**Work order**
Each line below must be transcribed with no word changed.

• • • • •

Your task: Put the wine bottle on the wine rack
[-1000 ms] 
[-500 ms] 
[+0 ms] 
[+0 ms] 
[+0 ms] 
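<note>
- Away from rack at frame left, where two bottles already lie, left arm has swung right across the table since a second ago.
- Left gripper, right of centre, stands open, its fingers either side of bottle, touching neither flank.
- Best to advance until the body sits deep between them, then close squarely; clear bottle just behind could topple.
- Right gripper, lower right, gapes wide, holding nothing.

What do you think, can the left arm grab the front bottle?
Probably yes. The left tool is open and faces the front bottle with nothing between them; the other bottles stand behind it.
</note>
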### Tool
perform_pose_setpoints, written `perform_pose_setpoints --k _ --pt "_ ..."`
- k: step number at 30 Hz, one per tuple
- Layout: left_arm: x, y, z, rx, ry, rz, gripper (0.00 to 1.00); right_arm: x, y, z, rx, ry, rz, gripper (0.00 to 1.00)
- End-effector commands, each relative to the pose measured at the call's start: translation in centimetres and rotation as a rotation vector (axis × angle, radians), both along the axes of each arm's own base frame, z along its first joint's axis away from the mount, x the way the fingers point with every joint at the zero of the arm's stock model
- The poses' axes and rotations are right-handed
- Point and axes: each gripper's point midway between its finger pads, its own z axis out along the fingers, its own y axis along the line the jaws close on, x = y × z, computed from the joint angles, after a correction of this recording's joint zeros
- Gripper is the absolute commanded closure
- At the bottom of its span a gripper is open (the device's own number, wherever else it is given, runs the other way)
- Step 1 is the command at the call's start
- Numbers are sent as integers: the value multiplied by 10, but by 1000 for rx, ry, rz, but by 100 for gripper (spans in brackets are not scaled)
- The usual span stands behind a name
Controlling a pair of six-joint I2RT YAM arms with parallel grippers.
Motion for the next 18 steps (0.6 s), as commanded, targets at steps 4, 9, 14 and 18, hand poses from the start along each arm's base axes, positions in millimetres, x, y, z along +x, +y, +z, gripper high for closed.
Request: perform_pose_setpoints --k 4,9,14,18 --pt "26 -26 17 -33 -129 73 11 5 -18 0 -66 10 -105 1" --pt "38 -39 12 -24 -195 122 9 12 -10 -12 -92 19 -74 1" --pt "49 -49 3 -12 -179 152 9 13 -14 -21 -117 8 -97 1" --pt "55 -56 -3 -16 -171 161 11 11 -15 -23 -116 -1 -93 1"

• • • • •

**Finished task**
Your task: Put the wine bottle on the wine rack
[-1000 ms] 
[-500 ms] 
[+0 ms] 
[+0 ms] 
[+0 ms] 
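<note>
- Away from rack at frame left, where two bottles already lie, left arm has swung right across the table since a second ago.
- Left gripper, right of centre, stands open, its fingers either side of bottle, touching neither flank.
- Best to advance until the body sits deep between them, then close squarely; clear bottle just behind could topple.
- Right gripper, lower right, gapes wide, holding nothing.

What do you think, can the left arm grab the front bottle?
Probably yes. The left tool is open and faces the front bottle with nothing between them; the other bottles stand behind it.
</note>
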### Tool
perform_pose_setpoints, written `perform_pose_setpoints --k _ --pt "_ ..."`
- k: step number at 30 Hz, one per tuple
- Layout: left_arm: x, y, z, rx, ry, rz, gripper (0.00 to 1.00); right_arm: x, y, z, rx, ry, rz, gripper (0.00 to 1.00)
- End-effector commands, each relative to the pose measured at the call's start: translation in centimetres and rotation as a rotation vector (axis × angle, radians), both along the axes of each arm's own base frame, z along its first joint's axis away from the mount, x the way the fingers point with every joint at the zero of the arm's stock model
- The poses' axes and rotations are right-handed
- Point and axes: each gripper's point midway between its finger pads, its own z axis out along the fingers, its own y axis along the line the jaws close on, x = y × z, computed from the joint angles, after a correction of this recording's joint zeros
- Gripper is the absolute commanded closure
- At the bottom of its span a gripper is open (the device's own number, wherever else it is given, runs the other way)
- Step 1 is the command at the call's start
- Numbers are sent as integers: the value multiplied by 10, but by 1000 for rx, ry, rz, but by 100 for gripper (spans in brackets are not scaled)
- The usual span stands behind a name
Controlling a pair of six-joint I2RT YAM arms with parallel grippers.
Motion for the next 18 steps (0.6 s), as commanded, targets at steps 4, 9, 14 and 18, hand poses from the start along each arm's base axes, positions in millimetres, x, y, z along +x, +y, +z, gripper high for closed.
Request: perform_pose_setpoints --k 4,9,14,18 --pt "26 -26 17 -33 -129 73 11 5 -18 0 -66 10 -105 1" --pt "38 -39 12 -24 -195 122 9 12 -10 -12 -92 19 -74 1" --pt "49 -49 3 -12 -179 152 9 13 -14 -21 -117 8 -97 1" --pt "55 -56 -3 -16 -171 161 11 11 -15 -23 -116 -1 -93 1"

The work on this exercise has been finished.